Parla l’ex allenatore di Piacenza, Sampdoria, ed Empoli che ha fatto esordire il tecnico rossoblù da calciatore in Serie A con la maglia del Verona.

Bologna-Inter, sarà l’ultima di Vincenzo Italiano alla guida dei rossoblù? Per lui potrebbe essere veramente arrivato il momento di provare un’altra esperienza con una squadra con obiettivi diversi rispetto agli emiliani? Gigi Cagni, ex tecnico di lungo corso, dice la sua su quel che potrebbe essere il futuro del tecnico siciliano, facendo anche un bilancio del suo percorso da allenatore.

Cagni, che giudizio da sul biennio di Italiano da allenatore del Bologna?

“Molto positivo, tenendo conto di quello che è riuscito a raccogliere insieme ai suoi calciatori. Ha vinto la Coppa Italia, giocato una finale di Supercoppa Italiana ed un quarto di finale di Europa League. Peccato per gli alti e bassi che ha avuto quest’anno in campionato, che gli hanno negato la possibilità di centrare un’altra qualificazione europea. Due anni in cui ha avuto la fortuna d’avere una dirigenza molto valida, con il testa il direttore Giovanni Sartori. Ha saputo valorizzare anche tanti calciatori, facendoli sempre rendere al meglio”.

Sul rendimento discontinuo in campionato, crede che anche lui abbia delle colpe?

“Rispondo semplicemente che può capitare una situazione del genere quando disputi una Coppa europea, che ti toglie tante energie fisiche e mentali. Nonostante tutto, credo che anche quest’anno Vincenzo abbia fatto comunque benissimo”.

Quanto avrebbe creduto che un giorno sarebbe potuto diventare allenatore?

“Tanto, già quando era un mio calciatore con il Verona aveva quel tipo di qualità. La personalità e la leadership in campo non gli sono mai mancate”.

In un’ipotetica classifica : è tra i primi cinque migliori d’Italia?

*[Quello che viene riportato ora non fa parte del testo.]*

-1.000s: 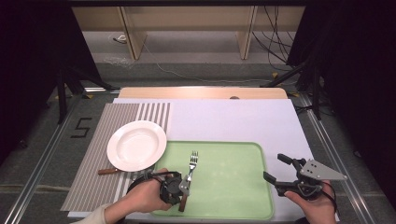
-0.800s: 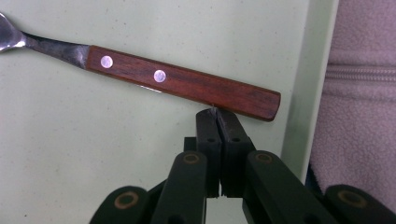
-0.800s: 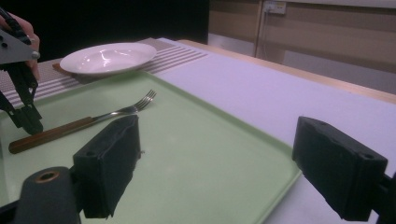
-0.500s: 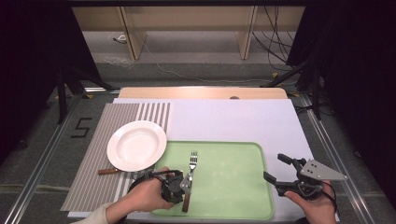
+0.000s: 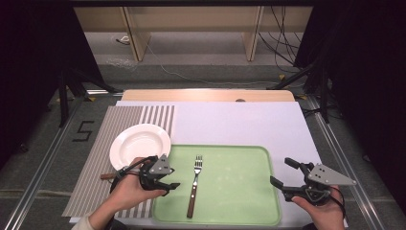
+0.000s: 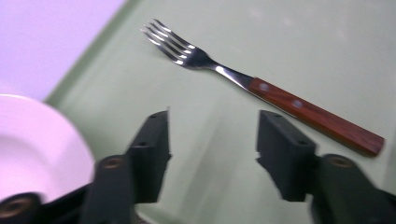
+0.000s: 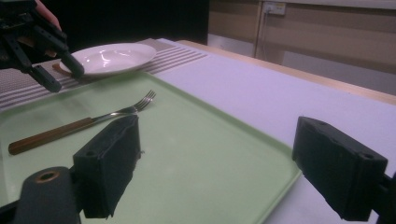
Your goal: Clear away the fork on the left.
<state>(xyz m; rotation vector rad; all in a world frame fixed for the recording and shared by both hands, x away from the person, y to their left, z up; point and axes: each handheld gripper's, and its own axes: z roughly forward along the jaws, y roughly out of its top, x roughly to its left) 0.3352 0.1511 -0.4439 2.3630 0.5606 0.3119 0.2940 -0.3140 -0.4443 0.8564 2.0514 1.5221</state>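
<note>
A round white ceramic plate [image 5: 140, 144] is resting on a grey-and-white striped placemat [image 5: 98, 163], with its near right edge lying just beside the tray's far left corner. A brown-handled utensil [image 5: 107, 176] is protruding from under the plate's near edge. A pale lilac sheet [image 5: 239, 123] is covering the wooden tabletop [image 5: 206, 95]. Cables [image 5: 191, 79] are trailing across the floor beyond.

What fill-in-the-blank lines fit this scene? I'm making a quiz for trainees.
1. The fork lies on the green ____.
2. The fork's handle is made of ____.
3. The white ____ sits on the striped mat.
4. The left gripper holds ____; its jaws have just been opening.

Missing: tray; wood; plate; nothing
</note>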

“Sicuramente, insieme a Palladino, Vanoli, Grosso, Pisacane. Tutti allenatori che hanno ottenuti degli ottimi risultati e che ritengo siano di prospettiva. Vincenzo, durante questi anni ho avuto la possibilità di seguirlo nel suo percorso da tecnico, partendo dal basso fino a riuscire ad allenare ad ottimi livelli in Serie A. Quindi non posso che fargli i complimenti”.

Sposa l’idea che è più un tecnico da coppe, che da campionato?

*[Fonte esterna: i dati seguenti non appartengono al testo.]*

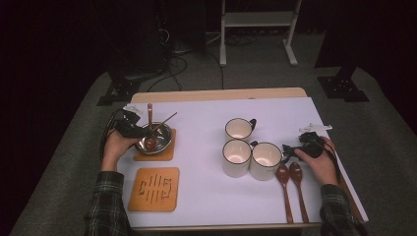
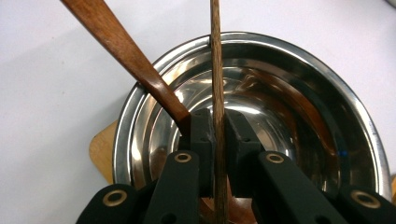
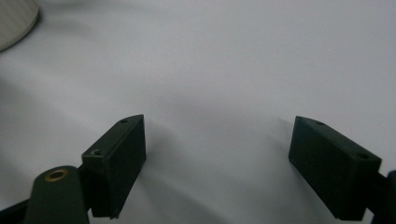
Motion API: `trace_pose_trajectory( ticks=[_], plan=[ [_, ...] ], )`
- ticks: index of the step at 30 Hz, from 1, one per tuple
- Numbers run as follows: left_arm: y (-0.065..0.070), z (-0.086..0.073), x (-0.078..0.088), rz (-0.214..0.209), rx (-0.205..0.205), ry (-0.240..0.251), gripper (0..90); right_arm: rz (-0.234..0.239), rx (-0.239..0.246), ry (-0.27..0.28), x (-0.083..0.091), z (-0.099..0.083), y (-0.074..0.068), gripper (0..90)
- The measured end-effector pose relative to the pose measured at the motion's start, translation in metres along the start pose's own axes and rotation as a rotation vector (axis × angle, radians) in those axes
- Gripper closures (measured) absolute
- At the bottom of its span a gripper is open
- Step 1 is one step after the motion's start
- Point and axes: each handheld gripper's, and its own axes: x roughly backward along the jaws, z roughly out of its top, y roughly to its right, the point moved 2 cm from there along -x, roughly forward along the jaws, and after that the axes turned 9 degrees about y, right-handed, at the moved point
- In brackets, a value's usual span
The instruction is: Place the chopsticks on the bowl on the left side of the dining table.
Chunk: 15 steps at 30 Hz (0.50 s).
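Observation:
A steel bowl sits on a wooden coaster at the table's left. My left gripper reaches over the bowl's near rim and is shut on a thin wooden handle that runs straight up between the pads. A second wooden spoon leans in the bowl just left of the jaws. My right gripper rests low over the white tabletop beside the cups, its jaws wide apart and holding nothing.
Three white cups cluster at centre right; a cup edge shows in the right gripper view. Two wooden spoons lie in front of them. A second, patterned coaster lies near the front left edge.

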Motion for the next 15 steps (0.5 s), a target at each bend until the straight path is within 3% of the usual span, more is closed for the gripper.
trace_pose_trajectory(
  ticks=[15],
  plan=[
    [-0.0003, 0.0014, 0.0032, 0.011, 0.002, 0.013, 73.2, 0.0, 0.001, 0.0, 0.0, 0.0, -0.0001, 17.5]
  ],
)
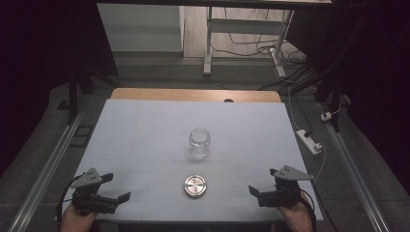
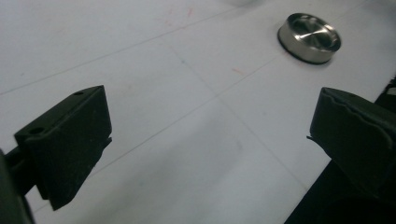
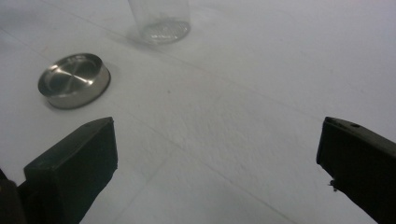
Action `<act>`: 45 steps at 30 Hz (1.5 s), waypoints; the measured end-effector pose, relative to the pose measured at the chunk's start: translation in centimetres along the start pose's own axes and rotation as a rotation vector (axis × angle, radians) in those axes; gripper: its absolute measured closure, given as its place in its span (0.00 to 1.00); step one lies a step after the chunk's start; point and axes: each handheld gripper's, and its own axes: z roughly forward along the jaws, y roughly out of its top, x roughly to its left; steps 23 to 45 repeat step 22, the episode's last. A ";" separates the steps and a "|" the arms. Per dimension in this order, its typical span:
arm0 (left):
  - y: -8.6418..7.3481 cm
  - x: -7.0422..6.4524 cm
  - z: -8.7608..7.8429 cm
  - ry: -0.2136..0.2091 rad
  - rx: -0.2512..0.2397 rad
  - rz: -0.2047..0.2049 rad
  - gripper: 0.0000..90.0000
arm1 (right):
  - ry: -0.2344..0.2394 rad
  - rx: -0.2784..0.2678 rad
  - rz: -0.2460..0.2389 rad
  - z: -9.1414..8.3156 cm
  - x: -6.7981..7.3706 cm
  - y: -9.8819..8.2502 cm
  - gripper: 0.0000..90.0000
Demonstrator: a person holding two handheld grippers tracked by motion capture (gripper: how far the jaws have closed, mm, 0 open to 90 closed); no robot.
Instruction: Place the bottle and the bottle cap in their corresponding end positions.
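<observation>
a: where's the glass jar (image 1: 199,143)?
b: upright at the white table's (image 1: 140,140) centre, metal lid (image 1: 195,186) lying apart at its 6 o'clock.
a: grippers?
b: left gripper (image 1: 117,187) at 8 o'clock, right gripper (image 1: 263,182) at 4 o'clock, both jaws spread wide, holding nothing.

Both hand-held grippers (image 1: 117,187) (image 1: 263,182) agape

A white table (image 1: 135,145) has a wooden strip (image 1: 193,94) along its far edge, at twelve o'clock. On the floor, a white power strip (image 1: 309,141) lies at three o'clock, loose cables (image 1: 251,48) at one o'clock, and a metal rail (image 1: 48,164) runs past eight o'clock.
</observation>
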 end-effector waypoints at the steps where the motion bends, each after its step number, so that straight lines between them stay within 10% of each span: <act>1: -0.2 0.1 0.0 0.006 0.004 -0.001 0.00 | -0.005 0.003 0.005 -0.1 -0.1 -0.3 0.00; 45: -1.6 0.3 -0.6 0.064 0.048 -0.042 0.00 | -0.055 0.075 0.071 -1.4 -0.7 -2.7 0.00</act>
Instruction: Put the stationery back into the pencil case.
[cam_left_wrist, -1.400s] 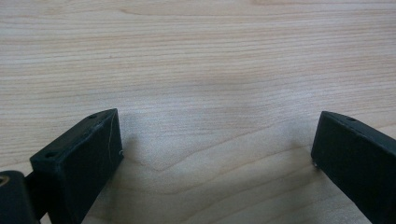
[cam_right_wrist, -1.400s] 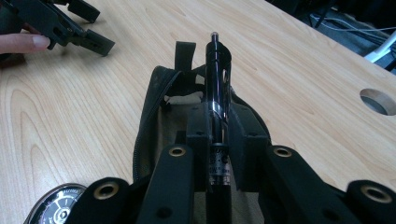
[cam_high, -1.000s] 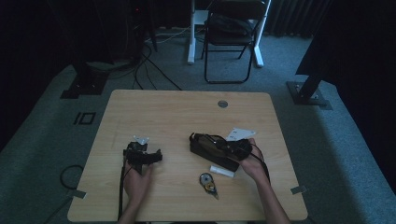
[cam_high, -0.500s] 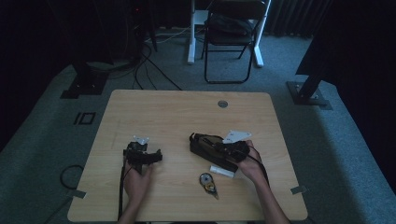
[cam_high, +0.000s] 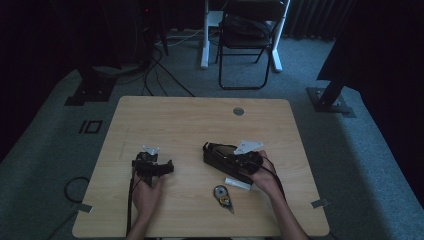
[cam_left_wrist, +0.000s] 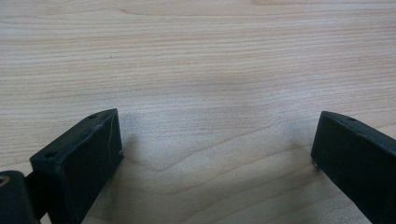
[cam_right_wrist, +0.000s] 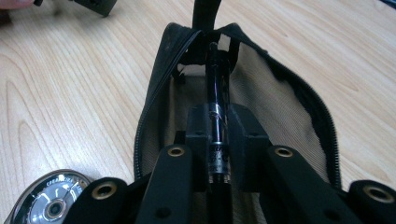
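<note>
Right hand-held gripper (cam_right_wrist: 218, 135), jaws clamped on a black pen (cam_right_wrist: 217, 100), holds it w/ tip inside the open pencil case (cam_right_wrist: 289, 112) on the desk (cam_high: 190, 120). Pen not yet released. Left hand-held gripper (cam_left_wrist: 212, 144) wide open, empty.

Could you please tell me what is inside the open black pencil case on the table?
A dark pen reaches into the open pencil case, clamped by the right tool. The pale mesh lining around it looks bare. The case's far end and the part beneath the tool are covered.
</note>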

“Assolutamente no. Ritengo che completo lo si diventi nel tempo, quindi non sono d’accordo sul fatto che sia più adatto ad una competizione rispetto ad un’altra”.

Un Bologna che durante questa stagione, ha fatto meglio in trasferta che in casa.

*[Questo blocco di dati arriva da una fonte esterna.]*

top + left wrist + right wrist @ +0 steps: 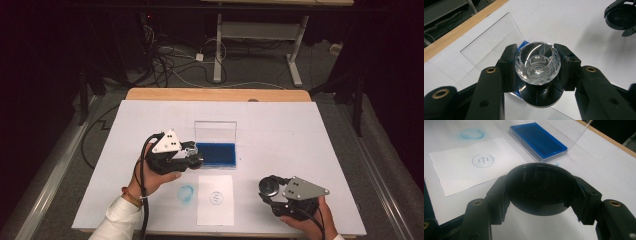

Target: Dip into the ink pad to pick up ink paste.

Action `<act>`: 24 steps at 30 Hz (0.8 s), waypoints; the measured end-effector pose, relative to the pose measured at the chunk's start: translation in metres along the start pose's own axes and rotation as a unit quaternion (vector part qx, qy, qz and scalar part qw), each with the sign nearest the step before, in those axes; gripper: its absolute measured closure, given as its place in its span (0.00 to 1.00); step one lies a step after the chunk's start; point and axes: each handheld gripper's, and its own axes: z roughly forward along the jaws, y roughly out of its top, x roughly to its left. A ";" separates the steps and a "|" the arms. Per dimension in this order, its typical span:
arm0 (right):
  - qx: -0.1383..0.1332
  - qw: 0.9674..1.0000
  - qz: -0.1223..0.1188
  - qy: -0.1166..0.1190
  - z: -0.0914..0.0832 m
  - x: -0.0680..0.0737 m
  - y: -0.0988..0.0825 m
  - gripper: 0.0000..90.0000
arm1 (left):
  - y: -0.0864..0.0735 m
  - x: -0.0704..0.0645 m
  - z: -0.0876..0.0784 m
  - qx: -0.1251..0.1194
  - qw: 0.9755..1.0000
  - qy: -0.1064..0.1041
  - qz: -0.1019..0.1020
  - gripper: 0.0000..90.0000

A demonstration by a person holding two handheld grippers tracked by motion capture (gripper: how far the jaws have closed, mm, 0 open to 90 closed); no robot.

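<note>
- The left gripper (537, 67) clamps a round stamp with a faceted clear crystal knob and black base (537, 65) beside the blue ink pad in its open clear case (216, 154).
- The right gripper (541, 192) grips a round black cap (541, 188) near the table's front edge.
- Risk: the faceted knob may slip and smear the white stamped paper sheet (215, 199).
- Open table lies right of the case.

Table (300, 130) brightly lit from overhead against a dark room; glare on the crystal (537, 63); nearest jaws blurred.
</note>
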 end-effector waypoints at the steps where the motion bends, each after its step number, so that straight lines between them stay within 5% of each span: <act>1: 0.001 1.000 0.000 -0.001 0.000 0.000 0.000 0.43 | 0.000 0.000 0.001 0.001 1.000 -0.001 0.000 0.61; 10: -0.001 1.000 0.005 0.000 -0.002 -0.002 0.000 0.43 | 0.004 -0.001 0.006 0.003 1.000 -0.007 0.001 0.61; 24: -0.005 1.000 0.012 0.007 -0.002 -0.005 -0.001 0.43 | 0.041 0.004 0.019 0.027 0.999 -0.006 0.020 0.61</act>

“Un aspetto in cui molto dipende dalle caratteristiche dei calciatori e dalla qualità della squadra che fuori sfrutta benissimo l’arma del contropiede”.

Italiano che con lei ha esordito in Serie A da calciatore: cosa ricorda di quel giorno?

“Fu un Bologna-Verona partita in cui fummo sconfitti pesantemente in un’annata in cui subimmo la retrocessione in Serie B. Già in quella partita dimostrò subito di essere uno che avrebbe fatto strada, cosa poi ha fatto negli anni successivi. “

Vincenzo Italiano
Cosa pensa di Italiano. (Foto di Giuseppe Cottini/Getty Images) via OneFootball; BolognaSportNews

Ha fatto il tipo di carriera che meritava?

“Senza dubbio rispondo di si, vincendo dei campionati o playoff e imponendosi ovunque sia andato”.

Se vuole darli un consiglio: meglio che rimanga a Bologna? Oppure provi un’altra esperienza?

“Non saprei, dico semplicemente che ogni allenatore deve scegliere la strada che ritiene migliore. Spesso e volentieri sono delle vere e proprie scelte di vita, che si possono sbagliare oppure azzeccare. Qualunque tipo di scelta farà, auguro a Vincenzo il meglio per la sua carriera da allenatore”.